Because of the governmental structure of checks-and-balance, the U.S. is more resilient to a leader’s breach of power. Even though Trump wants to reopen the American economy more than anyone, his plans are often opposed by state governors. However, a global crisis is a point in time where the trust between the people and governments becomes more vulnerable. Opinionated coverage by the media would only worsen such a delicate relationship. 

One example of the media deepening mistrust is the coverage of COVID-19 lockdown protests, which are spreading as quickly as misinformation about them. However, people’s revulsion toward the portrayed recklessness of such protests results in rounds of misinformation. After protests erupted in the Michigan Capitol, an image of a person holding a swastika flag with “TRUMP PENCE” started circulating on social media. As it turned out this display was at a Bernie Sanders rally to demonize the political opponents. 

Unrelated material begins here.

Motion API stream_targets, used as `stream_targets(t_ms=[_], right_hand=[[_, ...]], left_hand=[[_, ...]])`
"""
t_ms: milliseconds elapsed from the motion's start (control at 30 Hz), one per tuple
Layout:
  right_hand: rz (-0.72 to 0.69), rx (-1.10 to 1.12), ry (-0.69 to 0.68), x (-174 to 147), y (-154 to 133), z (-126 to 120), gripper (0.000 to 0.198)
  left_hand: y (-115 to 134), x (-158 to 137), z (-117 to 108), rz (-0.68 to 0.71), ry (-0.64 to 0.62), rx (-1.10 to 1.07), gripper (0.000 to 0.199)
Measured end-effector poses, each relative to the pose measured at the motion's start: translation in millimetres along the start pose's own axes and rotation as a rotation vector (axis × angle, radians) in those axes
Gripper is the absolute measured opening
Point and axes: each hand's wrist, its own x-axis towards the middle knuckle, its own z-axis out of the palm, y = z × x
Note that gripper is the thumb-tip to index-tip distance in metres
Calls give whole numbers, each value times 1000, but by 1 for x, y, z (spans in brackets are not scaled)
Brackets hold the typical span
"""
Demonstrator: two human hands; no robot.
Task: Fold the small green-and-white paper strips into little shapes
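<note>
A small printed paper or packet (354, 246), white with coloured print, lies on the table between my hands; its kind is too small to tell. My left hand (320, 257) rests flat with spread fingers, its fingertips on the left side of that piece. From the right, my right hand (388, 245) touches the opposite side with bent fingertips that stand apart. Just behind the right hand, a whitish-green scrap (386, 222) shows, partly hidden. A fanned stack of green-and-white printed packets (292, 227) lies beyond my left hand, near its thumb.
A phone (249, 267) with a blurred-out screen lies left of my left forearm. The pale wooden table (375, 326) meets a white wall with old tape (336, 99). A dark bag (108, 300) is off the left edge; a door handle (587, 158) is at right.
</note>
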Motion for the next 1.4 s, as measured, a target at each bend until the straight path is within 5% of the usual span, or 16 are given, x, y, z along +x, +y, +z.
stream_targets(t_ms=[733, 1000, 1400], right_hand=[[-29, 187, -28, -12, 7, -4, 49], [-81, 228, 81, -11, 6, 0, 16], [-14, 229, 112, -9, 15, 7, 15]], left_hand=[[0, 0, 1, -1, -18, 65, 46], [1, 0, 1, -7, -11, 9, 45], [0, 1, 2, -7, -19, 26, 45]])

Overcoming this global crisis requires effort from all individuals: Health care workers devote their own lives to saving lives; essential service workers risk their health providing what people cannot live without; those with skills sew and donate homemade masks to those in need; corporations and businesses do what they can to help people, especially health care workers, get necessary equipment.

More influential than most of these societal constituents, the media should do its job by clearly reporting the facts, instead of playing with rhetoric. The latter only makes it harder for common people to navigate through a global crisis. 

As an individual, this is a once-in-a-life-time opportunity to be a hero for doing nothing: not wandering around, not spreading rumors and not making the job harder for those working on the first line. More importantly, if something cannot be verified, do not share it.

Rumors infect one individual and are transmitted to the next, using fear as their vector. In times of overwhelming news coverage and push notifications, we must be especially vigilant to not fall victim to misinformation.

Shizheng “JJ” Tie is a junior international student majoring in Environmental Engineering from Luoyang, China.